Nadie se esperó una denuncia formal hacia el sufrimiento de las clases más desfavorecidas: era algo sentido en carne propia, algo compartido por todos los pueblos, más allá de las barreras políticas de los países, y algo profundamente indígena. Su exposición era un enfrentamiento con la realidad que nadie quería ver, pero que estaba frente a sus ojos, punzante y presente. Y eso era manifiesto en los lienzos expuestos: las formas pesadas, pétreas, cadavéricas; la paleta ácida de tonos contrastantes que rompía con armonías; las miradas de los personajes, tan huecas, tan sinsentido, tan en la búsqueda a tientas de un mundo perdido.
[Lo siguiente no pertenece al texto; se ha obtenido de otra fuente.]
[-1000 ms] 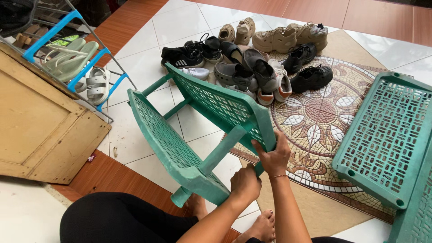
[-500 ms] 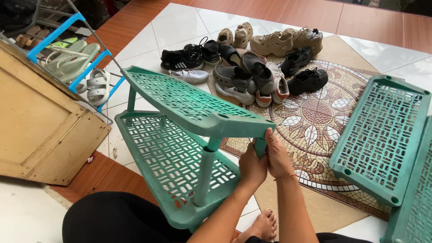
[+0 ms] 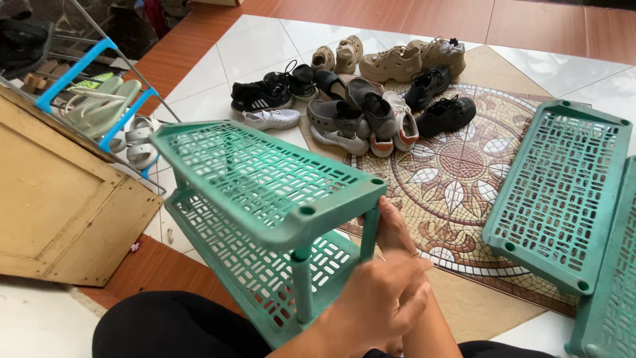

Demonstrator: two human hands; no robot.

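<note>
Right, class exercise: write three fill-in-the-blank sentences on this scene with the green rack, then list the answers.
1. The green plastic rack has ____ tiers joined by posts.
2. The shoes lie partly on a patterned ____.
3. The right hand touches a corner ____ of the rack.

Missing words: two; mat; post

Green two-tier plastic rack (image 3: 265, 192), standing upright on the floor.

Its two perforated lattice shelves are joined by round corner posts; the near right post meets a socket in the upper shelf's corner. The rack stands just left of the patterned round mat (image 3: 464, 179), its near corner over the mat's edge.
</note>
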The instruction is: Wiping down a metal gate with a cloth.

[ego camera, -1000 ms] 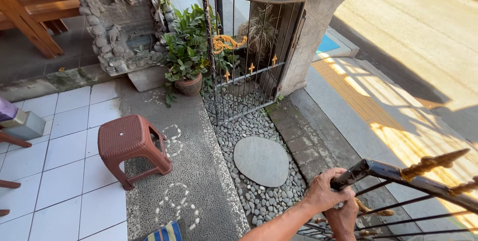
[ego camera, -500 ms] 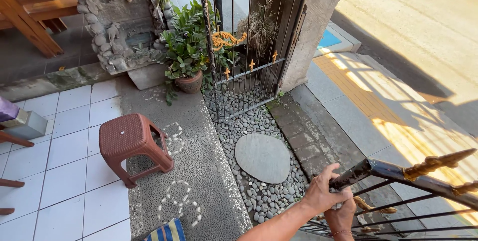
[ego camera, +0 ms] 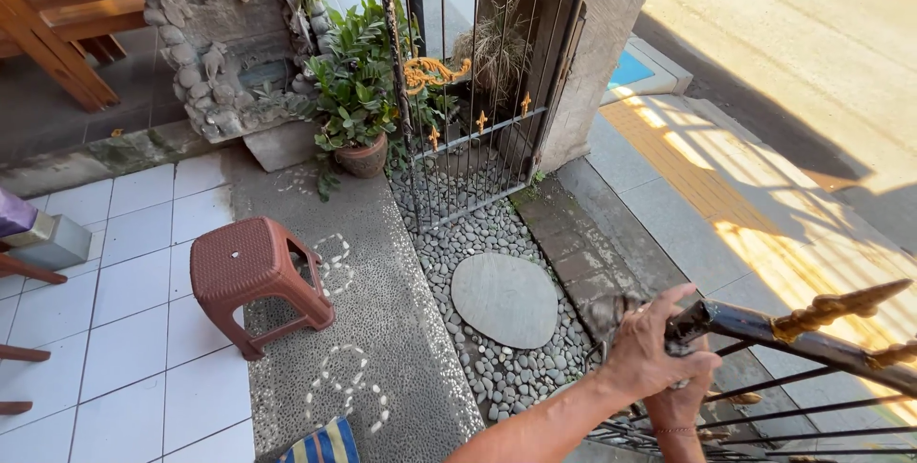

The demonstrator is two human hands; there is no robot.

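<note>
Gripping noted: near gate leaf (ego camera: 802,329) held at top rail end by left hand (ego camera: 654,348), grip closed round bar, likely for swinging control; right hand (ego camera: 680,404) below on lower bars, grip closed there. Far gate leaf (ego camera: 478,90) stood beyond round stepping stone (ego camera: 504,299). No labels seen.

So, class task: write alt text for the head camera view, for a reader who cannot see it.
Two hands, the left hand above the right hand, grip the end of a black iron gate leaf with gold finials. Ahead, a matching gate leaf stands over a pebble path with a round stepping stone. A brown plastic stool stands to the left.
</note>
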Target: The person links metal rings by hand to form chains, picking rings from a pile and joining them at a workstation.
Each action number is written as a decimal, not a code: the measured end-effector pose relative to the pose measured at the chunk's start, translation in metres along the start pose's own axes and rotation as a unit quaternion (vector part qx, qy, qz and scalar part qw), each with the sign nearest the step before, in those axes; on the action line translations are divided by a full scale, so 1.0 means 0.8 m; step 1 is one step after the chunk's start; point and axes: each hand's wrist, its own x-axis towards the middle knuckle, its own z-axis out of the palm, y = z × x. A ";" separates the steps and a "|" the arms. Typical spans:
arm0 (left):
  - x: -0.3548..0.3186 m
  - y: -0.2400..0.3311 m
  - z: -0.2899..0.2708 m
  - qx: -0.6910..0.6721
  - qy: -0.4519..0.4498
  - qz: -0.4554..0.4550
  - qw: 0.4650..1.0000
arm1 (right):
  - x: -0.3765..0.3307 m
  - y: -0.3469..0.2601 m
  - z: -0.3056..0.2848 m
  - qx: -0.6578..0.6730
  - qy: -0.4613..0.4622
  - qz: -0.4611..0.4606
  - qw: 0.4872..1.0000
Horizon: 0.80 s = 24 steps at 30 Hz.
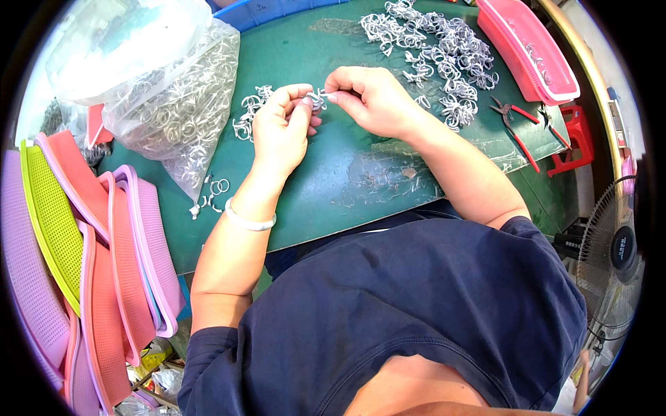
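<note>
From overhead, both hands meet above the green table (333, 187). The left hand (281, 132) and right hand (368, 100) pinch one small metal ring piece (318, 98) between fingertips, seemingly joining or bending it. A small heap of rings (250, 114) lies just left; next seems to call for a steady twist.

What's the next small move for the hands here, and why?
Probably drop the finished piece on the small pile by the left hand. Both hands pinch one ring cluster between fingertips, the right hand meeting it from the other side.
</note>
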 end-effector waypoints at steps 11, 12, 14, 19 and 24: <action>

Fue tan sonada y tuvo tanta respuesta que Nelson Rockefeller compró distintos de los lienzos que Guayasamín expuso. Se convirtió en su mecenas y, con su apoyo económico, el pintor ecuatoriano hizo un viaje de dos años por Latinoamérica. Su intención primordial era encontrar un sentido común —o un sentir común— en los desamparados: ver en la marginación un mismo palpitar, un mismo llanto, una misma angustia reprimida. Empezó en México y bajó hasta la Patagonia, encontró matices diferentes para un mismo leitmotiv: el grito ahogado de los que no tienen voz, pero sí mucho que decir. Al regresar a Ecuador, se encerró en su estudio por seis años, y de esa enajenación creadora nació la colección de obras que constituirían Huacayñan, que se traduce del kichwa como «El camino del llanto».
En esta serie —que más pronto se consideraría como su primera etapa como artista— se despliega el sufrimiento acumulado por los diferentes escenarios a los que estuvo expuesto en sus viajes. Nadie había visto una expresión del cubismo tan orgánica: a pesar de que las formas son, en efecto, geométricas, están empapadas por ese sentir fluido del dolor en ciclos; se aprecian rostros congelados en sorpresa, erizados en angustia, atorados en cólera; sin embargo, todas tienen el mismo trasfondo apesadumbrado de una búsqueda inconclusa por equidad: los tonos mate, los azules profundos, el negro anímico, todos compartidos por los pueblos del silencio.
Años después, Guayasamín regresó a ese episodio sangriento de su vida temprana: a la imagen de los cadáveres apilados. Retomó el rostro hinchado de su amigo muerto. Pintó cadáveres vencidos. Usó empastes duros. Creó —o recreó— un instante monstruoso, pero tremendamente real: cuerpos inocentes vencidos ante una circunstancia que tal vez no les correspondía pagar. En Los niños muertos se encuentran las resonancias de la guerra, de la injusticia y del precio que pagan los que nunca tienen la última palabra. Así redime Guayasamín ese momento pétreo. Así les da importancia a los que se convirtieron en cifras. Así llora las lágrimas derramadas que todavía no se secan, que todavía no quedan saldadas.